■ **What to do**
Pick out each line in these entries that contains the string "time".

■ **Data for processing**
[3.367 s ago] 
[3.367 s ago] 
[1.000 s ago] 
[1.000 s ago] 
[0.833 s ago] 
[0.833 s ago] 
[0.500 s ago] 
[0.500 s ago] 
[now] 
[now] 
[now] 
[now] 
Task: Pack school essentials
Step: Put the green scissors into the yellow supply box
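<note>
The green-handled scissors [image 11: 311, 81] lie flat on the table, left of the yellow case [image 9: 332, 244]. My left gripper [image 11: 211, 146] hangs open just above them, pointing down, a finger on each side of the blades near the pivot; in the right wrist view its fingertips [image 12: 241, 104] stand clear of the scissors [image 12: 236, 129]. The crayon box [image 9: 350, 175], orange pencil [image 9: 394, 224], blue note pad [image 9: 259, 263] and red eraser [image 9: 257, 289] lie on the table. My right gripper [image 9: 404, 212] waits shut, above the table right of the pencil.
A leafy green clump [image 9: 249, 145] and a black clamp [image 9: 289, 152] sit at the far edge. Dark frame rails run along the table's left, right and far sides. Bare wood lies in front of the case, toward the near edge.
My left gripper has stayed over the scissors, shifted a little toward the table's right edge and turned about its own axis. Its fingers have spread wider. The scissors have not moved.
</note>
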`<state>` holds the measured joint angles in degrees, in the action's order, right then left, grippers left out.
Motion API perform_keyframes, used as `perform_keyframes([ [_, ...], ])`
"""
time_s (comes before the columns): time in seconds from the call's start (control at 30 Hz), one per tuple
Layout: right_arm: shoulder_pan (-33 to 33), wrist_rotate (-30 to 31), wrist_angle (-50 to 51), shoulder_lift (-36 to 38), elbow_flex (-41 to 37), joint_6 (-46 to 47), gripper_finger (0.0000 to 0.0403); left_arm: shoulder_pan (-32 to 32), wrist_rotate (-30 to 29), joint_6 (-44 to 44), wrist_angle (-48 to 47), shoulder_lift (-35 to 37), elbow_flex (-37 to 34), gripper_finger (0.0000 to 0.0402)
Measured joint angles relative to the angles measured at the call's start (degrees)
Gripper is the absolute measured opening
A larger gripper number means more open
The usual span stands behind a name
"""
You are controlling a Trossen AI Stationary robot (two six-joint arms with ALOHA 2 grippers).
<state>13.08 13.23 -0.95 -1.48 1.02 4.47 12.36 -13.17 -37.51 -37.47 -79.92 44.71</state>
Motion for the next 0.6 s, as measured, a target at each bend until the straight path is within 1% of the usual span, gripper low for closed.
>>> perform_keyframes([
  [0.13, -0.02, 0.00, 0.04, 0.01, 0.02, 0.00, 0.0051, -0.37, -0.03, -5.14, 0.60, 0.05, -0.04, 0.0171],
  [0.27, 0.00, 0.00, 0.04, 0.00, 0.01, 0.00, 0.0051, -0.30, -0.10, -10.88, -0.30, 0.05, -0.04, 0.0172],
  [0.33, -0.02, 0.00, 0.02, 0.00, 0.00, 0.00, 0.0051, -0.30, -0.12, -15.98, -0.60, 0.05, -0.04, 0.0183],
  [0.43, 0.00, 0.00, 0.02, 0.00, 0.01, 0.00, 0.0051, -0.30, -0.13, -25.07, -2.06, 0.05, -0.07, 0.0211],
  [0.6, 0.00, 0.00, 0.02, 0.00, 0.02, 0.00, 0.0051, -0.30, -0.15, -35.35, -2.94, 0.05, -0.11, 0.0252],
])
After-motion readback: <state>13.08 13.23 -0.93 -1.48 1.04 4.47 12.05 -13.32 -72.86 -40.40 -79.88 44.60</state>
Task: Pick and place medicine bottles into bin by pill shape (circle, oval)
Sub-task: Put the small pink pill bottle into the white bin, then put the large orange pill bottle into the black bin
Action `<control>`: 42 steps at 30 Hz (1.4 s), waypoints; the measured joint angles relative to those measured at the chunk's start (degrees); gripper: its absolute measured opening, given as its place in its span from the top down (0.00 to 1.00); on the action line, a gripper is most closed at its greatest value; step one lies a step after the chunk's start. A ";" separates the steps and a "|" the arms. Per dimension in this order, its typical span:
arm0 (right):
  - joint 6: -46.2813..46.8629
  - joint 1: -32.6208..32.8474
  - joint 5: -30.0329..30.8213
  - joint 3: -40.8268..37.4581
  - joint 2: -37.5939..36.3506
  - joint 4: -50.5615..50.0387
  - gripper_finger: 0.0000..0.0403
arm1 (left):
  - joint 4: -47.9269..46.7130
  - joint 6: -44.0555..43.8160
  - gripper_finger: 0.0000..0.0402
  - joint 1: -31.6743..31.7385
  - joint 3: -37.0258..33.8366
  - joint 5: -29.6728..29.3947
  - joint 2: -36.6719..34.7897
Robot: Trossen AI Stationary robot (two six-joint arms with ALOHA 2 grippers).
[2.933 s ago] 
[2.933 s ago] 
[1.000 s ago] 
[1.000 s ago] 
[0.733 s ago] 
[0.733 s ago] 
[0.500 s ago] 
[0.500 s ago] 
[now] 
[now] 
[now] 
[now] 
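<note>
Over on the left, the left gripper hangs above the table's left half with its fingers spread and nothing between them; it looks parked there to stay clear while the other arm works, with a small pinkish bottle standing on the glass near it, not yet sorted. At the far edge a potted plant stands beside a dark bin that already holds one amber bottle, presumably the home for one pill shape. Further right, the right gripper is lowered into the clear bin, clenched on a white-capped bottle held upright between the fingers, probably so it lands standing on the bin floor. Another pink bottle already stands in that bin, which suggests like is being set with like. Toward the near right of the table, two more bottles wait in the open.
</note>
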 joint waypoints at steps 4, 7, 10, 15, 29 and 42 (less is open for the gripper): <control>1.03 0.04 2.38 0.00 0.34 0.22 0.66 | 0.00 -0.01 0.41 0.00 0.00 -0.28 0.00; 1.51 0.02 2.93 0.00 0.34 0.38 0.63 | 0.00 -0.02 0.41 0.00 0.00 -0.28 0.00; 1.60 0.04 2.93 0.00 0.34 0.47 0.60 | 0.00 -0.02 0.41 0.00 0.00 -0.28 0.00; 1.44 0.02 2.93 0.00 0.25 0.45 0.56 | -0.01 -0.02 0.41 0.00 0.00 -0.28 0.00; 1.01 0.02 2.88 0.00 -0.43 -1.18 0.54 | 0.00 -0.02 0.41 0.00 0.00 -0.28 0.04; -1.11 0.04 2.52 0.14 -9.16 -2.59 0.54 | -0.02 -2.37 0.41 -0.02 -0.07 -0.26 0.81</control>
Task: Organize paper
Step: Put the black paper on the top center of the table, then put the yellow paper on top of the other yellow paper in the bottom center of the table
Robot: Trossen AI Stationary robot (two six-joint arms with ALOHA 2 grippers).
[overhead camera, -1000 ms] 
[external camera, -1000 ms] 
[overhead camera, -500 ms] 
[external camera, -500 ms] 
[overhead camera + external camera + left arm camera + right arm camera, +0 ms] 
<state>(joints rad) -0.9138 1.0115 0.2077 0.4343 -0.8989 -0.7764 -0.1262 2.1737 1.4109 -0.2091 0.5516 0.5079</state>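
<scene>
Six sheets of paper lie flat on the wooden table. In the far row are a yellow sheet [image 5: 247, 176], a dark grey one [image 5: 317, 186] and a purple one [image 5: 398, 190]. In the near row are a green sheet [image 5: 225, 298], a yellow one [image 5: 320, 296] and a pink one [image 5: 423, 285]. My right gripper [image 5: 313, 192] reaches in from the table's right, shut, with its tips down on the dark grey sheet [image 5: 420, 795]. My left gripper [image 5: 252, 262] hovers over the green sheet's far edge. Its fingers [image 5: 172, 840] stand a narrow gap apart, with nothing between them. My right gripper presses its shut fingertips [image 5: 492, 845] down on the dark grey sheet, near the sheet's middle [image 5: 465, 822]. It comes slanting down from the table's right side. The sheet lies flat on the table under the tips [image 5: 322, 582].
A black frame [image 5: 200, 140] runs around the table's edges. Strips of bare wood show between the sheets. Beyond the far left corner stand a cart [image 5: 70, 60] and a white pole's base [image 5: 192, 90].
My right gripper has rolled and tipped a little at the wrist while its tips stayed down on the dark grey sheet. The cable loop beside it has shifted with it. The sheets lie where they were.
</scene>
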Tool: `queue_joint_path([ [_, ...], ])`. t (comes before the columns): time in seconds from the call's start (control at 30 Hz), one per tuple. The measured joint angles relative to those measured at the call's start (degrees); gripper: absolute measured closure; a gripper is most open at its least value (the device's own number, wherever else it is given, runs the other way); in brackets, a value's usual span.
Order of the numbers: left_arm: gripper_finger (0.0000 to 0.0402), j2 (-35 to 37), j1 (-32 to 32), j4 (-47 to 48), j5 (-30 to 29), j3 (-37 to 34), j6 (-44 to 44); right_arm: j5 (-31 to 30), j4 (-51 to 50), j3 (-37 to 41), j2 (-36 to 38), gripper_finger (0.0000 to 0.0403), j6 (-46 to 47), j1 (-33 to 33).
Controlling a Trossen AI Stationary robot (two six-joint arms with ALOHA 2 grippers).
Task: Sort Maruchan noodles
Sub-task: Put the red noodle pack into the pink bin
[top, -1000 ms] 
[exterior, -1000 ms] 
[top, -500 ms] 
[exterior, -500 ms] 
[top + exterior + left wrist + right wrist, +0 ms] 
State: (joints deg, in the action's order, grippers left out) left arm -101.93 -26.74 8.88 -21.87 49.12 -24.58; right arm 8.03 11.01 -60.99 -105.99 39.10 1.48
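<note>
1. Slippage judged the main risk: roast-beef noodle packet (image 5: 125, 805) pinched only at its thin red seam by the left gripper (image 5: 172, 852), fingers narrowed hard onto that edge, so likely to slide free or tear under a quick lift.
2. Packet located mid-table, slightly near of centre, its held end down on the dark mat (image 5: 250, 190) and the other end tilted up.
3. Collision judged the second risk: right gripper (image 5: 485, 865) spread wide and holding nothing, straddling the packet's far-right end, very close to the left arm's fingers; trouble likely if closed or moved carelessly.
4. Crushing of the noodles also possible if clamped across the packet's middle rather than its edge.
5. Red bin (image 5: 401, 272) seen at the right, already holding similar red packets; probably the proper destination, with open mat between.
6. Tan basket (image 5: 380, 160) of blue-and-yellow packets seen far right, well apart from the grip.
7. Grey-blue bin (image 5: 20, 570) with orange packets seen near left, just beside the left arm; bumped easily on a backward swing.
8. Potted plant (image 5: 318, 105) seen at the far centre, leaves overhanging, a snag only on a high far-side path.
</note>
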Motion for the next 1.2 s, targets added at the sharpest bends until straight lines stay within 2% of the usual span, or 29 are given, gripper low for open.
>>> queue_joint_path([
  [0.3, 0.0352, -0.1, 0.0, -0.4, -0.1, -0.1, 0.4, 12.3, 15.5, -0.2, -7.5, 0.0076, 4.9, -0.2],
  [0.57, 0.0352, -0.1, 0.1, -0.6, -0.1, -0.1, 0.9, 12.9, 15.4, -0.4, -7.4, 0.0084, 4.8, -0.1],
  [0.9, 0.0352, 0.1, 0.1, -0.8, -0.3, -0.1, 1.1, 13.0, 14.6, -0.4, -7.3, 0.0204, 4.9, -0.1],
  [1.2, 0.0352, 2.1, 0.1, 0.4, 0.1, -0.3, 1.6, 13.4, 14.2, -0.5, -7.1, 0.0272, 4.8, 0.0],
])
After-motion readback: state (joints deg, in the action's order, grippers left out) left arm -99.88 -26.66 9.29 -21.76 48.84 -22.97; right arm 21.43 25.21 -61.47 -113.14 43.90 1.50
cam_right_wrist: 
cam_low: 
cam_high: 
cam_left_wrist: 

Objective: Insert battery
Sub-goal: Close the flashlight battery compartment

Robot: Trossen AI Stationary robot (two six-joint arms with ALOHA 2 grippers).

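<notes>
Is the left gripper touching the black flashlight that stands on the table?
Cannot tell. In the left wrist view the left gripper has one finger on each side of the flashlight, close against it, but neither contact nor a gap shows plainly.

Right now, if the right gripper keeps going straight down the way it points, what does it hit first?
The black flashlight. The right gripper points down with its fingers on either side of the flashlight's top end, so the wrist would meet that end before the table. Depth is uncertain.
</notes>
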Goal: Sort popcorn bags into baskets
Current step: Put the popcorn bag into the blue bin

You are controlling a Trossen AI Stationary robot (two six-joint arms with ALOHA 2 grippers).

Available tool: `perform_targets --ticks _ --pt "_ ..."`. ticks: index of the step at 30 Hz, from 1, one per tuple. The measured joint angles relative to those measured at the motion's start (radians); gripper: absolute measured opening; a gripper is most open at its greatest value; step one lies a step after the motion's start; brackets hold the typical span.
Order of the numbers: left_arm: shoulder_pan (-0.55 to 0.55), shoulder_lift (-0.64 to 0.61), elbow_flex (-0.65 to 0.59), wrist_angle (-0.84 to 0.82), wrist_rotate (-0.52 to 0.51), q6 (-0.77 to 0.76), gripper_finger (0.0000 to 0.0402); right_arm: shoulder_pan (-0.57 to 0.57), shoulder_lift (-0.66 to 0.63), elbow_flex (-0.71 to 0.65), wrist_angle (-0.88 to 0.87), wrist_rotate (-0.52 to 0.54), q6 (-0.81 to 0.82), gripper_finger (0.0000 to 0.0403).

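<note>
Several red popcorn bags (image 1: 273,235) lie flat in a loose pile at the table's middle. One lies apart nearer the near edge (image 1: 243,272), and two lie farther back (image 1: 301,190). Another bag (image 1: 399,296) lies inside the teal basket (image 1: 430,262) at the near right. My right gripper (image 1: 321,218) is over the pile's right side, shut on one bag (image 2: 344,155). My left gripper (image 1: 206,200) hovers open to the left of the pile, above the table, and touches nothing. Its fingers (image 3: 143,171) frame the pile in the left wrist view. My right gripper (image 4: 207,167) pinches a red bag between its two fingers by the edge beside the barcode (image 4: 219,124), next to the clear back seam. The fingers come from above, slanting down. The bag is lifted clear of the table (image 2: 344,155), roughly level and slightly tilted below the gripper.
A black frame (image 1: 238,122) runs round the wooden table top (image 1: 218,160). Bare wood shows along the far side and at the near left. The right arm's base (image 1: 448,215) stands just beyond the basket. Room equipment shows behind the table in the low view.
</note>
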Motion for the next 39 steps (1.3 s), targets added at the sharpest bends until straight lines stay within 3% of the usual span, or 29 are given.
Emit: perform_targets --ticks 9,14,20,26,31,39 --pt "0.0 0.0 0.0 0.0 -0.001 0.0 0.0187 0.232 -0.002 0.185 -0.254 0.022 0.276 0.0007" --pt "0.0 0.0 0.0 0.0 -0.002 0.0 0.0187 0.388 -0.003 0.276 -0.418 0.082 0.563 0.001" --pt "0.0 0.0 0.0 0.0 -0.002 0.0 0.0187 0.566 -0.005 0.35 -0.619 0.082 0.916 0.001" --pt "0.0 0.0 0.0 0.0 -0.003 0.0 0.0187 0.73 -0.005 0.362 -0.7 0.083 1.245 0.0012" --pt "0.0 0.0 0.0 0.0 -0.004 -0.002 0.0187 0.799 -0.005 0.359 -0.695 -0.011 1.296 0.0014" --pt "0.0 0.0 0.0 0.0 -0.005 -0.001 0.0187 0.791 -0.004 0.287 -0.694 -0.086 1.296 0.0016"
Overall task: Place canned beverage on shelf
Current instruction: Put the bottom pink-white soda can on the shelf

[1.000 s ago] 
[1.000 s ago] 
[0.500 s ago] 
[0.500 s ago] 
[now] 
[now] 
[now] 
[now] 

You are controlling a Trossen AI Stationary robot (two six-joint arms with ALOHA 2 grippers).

■ **Your response**
time_s (comes before the columns): time in seconds from the call's start (control at 30 Hz), one per tuple
Tool: `queue_joint_path([ [_, ...], ])`. t (comes before the columns): time in seconds from the call's start (control at 30 Hz), one per tuple. The measured joint angles relative to those measured at the call's start (degrees); gripper: absolute measured closure; a gripper is most open at its least value (the device's own number, wherever else it is given, runs the other way); in brackets, a value's usual span.

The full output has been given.